What's the difference between Knockout.js and Rx.js?

Solution 1:

Steve (the creator of Knockout) explained the difference on his blog:

I’m very familiar with Rx for JavaScript, having recently used it heavily on a big project, and in fact aspects of the design of Knockout are made with my Rx experiences in mind.

The key difference between Knockout’s implementation of the observer pattern and Rx’s is that Knockout automatically infers the associations and dependencies between observables from regular procedural code without you having to specify them up front though a special functional API. I wanted Knockout to use regular procedural/imperative-style code as it’s more familiar and approachable for most developers.
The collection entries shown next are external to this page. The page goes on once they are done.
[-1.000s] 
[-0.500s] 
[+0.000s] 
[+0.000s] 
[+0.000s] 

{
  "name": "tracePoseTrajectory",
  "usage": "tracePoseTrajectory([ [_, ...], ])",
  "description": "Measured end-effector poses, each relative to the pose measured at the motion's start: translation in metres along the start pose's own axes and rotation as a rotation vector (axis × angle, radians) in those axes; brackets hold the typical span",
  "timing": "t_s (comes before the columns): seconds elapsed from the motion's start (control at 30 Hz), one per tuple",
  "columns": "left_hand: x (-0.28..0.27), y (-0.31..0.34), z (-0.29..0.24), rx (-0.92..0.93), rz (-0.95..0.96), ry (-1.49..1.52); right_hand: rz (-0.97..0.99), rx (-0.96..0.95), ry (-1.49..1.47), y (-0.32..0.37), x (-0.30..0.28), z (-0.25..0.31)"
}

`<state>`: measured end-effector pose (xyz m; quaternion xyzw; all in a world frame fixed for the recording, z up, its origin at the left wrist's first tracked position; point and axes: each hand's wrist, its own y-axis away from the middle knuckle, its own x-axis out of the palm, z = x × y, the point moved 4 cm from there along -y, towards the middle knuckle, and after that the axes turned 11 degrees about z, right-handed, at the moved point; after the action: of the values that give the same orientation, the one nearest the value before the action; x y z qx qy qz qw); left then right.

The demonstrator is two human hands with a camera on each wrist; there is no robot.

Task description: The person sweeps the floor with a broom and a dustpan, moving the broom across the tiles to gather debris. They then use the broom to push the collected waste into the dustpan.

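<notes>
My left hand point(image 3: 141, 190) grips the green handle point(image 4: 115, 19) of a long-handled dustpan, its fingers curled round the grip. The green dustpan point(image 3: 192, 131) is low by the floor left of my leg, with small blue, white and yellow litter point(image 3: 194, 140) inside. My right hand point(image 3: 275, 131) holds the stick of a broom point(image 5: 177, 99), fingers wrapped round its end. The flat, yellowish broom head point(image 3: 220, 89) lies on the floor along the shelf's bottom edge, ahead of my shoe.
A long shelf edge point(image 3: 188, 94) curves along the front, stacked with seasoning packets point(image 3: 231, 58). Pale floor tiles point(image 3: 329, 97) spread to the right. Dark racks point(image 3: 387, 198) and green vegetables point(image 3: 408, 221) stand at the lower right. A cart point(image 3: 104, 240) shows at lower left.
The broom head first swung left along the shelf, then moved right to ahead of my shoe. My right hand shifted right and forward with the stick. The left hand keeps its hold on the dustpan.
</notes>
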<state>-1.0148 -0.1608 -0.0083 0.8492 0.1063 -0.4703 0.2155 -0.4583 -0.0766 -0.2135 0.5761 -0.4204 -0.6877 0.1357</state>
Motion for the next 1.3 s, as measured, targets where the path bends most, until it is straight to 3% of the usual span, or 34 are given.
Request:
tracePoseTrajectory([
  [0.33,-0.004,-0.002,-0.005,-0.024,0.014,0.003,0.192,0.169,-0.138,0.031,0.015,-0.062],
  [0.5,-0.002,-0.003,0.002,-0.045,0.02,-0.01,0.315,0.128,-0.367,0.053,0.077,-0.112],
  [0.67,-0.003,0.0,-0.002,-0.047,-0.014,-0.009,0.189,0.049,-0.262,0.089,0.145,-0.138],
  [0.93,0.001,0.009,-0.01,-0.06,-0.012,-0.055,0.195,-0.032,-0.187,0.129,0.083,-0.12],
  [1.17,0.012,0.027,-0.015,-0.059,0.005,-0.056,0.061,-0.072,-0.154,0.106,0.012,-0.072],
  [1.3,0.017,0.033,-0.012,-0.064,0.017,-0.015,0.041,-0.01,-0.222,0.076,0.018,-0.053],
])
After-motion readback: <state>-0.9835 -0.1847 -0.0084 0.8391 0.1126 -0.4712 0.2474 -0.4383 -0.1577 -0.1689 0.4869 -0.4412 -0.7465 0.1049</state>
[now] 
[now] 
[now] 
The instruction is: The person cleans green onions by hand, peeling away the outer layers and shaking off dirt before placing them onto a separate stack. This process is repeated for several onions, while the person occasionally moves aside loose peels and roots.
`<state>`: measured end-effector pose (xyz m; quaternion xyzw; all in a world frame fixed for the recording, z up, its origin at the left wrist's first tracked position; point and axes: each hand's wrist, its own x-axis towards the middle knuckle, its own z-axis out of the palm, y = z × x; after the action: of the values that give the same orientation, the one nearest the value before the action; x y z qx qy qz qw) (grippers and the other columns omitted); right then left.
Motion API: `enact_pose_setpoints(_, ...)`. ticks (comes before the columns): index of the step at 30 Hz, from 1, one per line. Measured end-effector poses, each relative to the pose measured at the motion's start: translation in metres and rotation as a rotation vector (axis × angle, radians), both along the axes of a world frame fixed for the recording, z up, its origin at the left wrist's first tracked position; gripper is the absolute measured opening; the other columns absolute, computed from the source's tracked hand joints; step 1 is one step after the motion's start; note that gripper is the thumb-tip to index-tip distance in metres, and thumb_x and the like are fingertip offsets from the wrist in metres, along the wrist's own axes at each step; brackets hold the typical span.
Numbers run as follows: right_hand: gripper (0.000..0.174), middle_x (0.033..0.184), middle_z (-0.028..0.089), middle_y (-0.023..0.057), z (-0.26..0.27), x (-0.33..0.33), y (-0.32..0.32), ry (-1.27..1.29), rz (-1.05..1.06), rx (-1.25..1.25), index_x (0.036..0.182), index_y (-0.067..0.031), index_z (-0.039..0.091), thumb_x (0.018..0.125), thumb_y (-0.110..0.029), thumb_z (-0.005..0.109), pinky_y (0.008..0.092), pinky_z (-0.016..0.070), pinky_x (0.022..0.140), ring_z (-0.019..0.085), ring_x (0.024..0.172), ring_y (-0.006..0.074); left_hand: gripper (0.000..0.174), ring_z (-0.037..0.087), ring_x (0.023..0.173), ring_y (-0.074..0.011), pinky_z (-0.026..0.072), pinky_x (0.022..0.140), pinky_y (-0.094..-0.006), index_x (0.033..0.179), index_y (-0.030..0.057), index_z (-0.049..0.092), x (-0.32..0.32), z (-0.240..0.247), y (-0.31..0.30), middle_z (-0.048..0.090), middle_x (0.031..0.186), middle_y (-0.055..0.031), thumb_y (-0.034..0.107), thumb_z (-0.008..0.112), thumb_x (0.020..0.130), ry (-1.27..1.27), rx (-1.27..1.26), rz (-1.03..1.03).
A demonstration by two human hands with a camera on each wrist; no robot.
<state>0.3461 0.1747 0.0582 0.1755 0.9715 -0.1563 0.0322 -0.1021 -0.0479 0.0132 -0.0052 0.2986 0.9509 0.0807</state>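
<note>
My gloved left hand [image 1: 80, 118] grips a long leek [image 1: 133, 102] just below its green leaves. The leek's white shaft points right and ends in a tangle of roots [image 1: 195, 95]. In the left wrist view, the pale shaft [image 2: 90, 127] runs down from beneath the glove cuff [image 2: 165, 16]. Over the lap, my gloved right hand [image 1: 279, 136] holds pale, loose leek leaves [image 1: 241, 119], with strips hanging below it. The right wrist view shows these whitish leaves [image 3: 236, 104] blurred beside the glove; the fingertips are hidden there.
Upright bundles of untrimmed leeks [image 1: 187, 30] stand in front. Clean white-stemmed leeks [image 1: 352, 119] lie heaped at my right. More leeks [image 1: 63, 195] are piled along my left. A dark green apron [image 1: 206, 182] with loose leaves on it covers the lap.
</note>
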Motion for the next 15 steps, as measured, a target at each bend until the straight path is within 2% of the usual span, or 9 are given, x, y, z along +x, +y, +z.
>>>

Another difference is that Rx is optimised for composing streams of events without state. At first I was enthusiastic about this and its functional purity, but after some time it felt increasingly like I was jumping through awkward hoops and had to invent extra ways to simulate state to manage UI commands efficiently. That’s why, in Knockout, all observables can be treated as stateful - for example you can always read their latest value (which is cached, by the way - it doesn’t recompute until the underlying data changes).

Rx goes further than Knockout into advanced ways of composing event streams, whereas Knockout goes further than Rx into UI development, letting you bind its observables to HTML DOM elements and templates and manipulate them any way you want. Rx is great at what it does but turned out not be be exactly how I wanted to build rich UIs - hence the design of Knockout.

Solution 2:

They're actually quite different frameworks, though I can see why you'd see crossover:

RxJs provides a means of composing operations against asynchronous streams, like events and web requests, and includes advanced scenarios like combining streams (when both A and B occur, start this, but cancel it if A or B occur again)

Knockout is an MVVM framework that allows you to manage the state of your user interface via a model that maps it's functionality. This allows your view's logic to be separated from your view.